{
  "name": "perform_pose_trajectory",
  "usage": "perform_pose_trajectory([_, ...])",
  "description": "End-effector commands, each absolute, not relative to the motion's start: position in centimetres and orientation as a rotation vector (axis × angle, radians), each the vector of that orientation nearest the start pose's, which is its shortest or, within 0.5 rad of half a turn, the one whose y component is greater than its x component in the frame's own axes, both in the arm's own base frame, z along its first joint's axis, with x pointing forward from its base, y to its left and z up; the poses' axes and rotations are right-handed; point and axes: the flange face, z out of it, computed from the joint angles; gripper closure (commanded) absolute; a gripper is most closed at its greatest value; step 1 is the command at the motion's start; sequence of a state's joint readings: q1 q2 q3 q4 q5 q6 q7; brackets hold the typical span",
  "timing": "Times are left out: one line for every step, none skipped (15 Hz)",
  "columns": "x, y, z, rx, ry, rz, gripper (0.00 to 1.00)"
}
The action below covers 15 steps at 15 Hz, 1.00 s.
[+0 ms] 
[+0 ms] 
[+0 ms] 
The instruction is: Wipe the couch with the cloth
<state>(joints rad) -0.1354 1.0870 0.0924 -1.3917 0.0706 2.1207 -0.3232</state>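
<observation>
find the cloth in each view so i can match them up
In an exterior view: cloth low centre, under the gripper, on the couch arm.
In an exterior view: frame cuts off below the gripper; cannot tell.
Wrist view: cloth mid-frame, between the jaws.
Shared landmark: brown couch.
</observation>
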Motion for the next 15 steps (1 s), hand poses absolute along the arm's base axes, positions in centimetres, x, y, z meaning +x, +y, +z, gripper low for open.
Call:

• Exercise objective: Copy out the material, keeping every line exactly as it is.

• Output for this task:
{
  "name": "perform_pose_trajectory",
  "usage": "perform_pose_trajectory([_, ...])",
  "description": "End-effector commands, each absolute, not relative to the motion's start: position in centimetres and orientation as a rotation vector (axis × angle, radians), each the vector of that orientation nearest the start pose's, which is its shortest or, within 0.5 rad of half a turn, the one whose y component is greater than its x component in the frame's own axes, both in the arm's own base frame, z along its first joint's axis, with x pointing forward from its base, y to its left and z up; the poses' axes and rotations are right-handed; point and axes: the flange face, z out of it, computed from the joint angles; gripper closure (commanded) absolute; a gripper is most closed at its greatest value; step 1 is the command at the motion's start; sequence of a state's joint readings: q1 q2 q3 q4 q5 q6 q7; brackets hold the typical span",
  "timing": "Times are left out: one line for every step, none skipped (15 Hz)",
  "columns": "x, y, z, rx, ry, rz, gripper (0.00 to 1.00)"
}
The action below covers 15 steps at 15 Hz, 1.00 s.
[+0 ms] 
[+0 ms] 
[+0 ms] 
The instruction is: Wipe the couch with the cloth
<state>(joints rad) -0.1354 1.0870 0.0924 -1.3917 0.0706 2.1207 -0.3232</state>
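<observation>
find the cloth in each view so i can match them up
In an exterior view: cloth low centre, under the gripper, on the couch arm.
In an exterior view: frame cuts off below the gripper; cannot tell.
Wrist view: cloth mid-frame, between the jaws.
Shared landmark: brown couch.
</observation>
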Motion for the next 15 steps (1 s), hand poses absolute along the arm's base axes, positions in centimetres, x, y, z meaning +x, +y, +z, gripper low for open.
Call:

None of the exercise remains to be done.